TASK DESCRIPTION: Take the lines below beginning at the line that has "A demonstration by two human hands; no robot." and stopping after the line that has "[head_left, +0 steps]", and print them exactly as they are, with no other lines.

DATA SHOWN:
------

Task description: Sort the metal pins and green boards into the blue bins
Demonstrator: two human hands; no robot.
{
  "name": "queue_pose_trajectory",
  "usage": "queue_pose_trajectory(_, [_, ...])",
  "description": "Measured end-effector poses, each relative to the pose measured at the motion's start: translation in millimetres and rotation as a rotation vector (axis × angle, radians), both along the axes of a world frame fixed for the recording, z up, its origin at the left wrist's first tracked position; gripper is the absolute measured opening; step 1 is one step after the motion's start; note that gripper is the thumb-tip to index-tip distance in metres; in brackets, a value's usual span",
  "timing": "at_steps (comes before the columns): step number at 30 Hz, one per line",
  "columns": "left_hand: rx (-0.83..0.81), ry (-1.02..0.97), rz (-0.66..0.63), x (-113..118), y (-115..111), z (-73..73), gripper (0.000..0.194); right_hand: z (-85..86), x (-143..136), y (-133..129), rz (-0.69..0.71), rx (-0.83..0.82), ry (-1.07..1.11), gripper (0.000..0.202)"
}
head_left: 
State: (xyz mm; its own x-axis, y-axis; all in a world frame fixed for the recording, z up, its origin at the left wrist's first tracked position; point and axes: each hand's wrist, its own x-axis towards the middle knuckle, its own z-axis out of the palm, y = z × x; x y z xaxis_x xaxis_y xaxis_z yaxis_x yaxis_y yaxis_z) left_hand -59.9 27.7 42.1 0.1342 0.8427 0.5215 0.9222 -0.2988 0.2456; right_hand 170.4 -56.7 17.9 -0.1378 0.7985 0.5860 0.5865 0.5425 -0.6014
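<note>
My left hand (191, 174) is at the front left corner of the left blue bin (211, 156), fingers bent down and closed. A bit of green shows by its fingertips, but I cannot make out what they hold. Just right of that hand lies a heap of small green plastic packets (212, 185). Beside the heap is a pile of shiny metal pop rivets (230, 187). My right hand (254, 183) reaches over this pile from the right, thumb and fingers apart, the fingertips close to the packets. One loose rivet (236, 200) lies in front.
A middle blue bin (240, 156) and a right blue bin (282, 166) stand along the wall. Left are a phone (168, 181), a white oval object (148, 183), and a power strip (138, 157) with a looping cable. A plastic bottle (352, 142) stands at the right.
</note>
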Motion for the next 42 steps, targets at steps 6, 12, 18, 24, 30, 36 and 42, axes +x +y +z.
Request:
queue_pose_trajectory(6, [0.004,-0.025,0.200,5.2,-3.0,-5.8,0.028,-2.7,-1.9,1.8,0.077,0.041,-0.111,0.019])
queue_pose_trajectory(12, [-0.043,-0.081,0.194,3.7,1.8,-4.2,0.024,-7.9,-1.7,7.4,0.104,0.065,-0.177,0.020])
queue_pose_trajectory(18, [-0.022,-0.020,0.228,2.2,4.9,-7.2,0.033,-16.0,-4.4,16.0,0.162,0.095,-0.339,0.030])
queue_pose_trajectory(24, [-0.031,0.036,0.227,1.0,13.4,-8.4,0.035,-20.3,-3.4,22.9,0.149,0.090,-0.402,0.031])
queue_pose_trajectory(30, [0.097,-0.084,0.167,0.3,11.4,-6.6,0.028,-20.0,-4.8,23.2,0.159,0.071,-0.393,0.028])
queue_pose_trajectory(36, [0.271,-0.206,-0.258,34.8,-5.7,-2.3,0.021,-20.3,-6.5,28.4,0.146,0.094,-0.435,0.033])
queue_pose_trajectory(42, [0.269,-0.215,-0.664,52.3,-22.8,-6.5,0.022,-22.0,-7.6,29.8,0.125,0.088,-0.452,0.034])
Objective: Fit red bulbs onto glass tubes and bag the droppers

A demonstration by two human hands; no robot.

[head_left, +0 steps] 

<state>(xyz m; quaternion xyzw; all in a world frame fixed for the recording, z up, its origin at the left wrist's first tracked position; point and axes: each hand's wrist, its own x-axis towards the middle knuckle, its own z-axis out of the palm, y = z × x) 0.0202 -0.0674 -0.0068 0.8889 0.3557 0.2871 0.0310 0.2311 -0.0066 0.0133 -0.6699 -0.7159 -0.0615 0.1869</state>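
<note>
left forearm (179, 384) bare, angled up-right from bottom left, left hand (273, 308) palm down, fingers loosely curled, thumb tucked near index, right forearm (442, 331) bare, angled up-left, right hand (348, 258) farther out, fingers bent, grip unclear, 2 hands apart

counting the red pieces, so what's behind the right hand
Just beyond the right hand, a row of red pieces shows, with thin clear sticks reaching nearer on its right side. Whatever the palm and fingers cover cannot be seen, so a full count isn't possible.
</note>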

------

RESPONSE AREA:
A demonstration by two human hands; no robot.

[head_left, +0 steps] 

At this stage, the exercise is finished.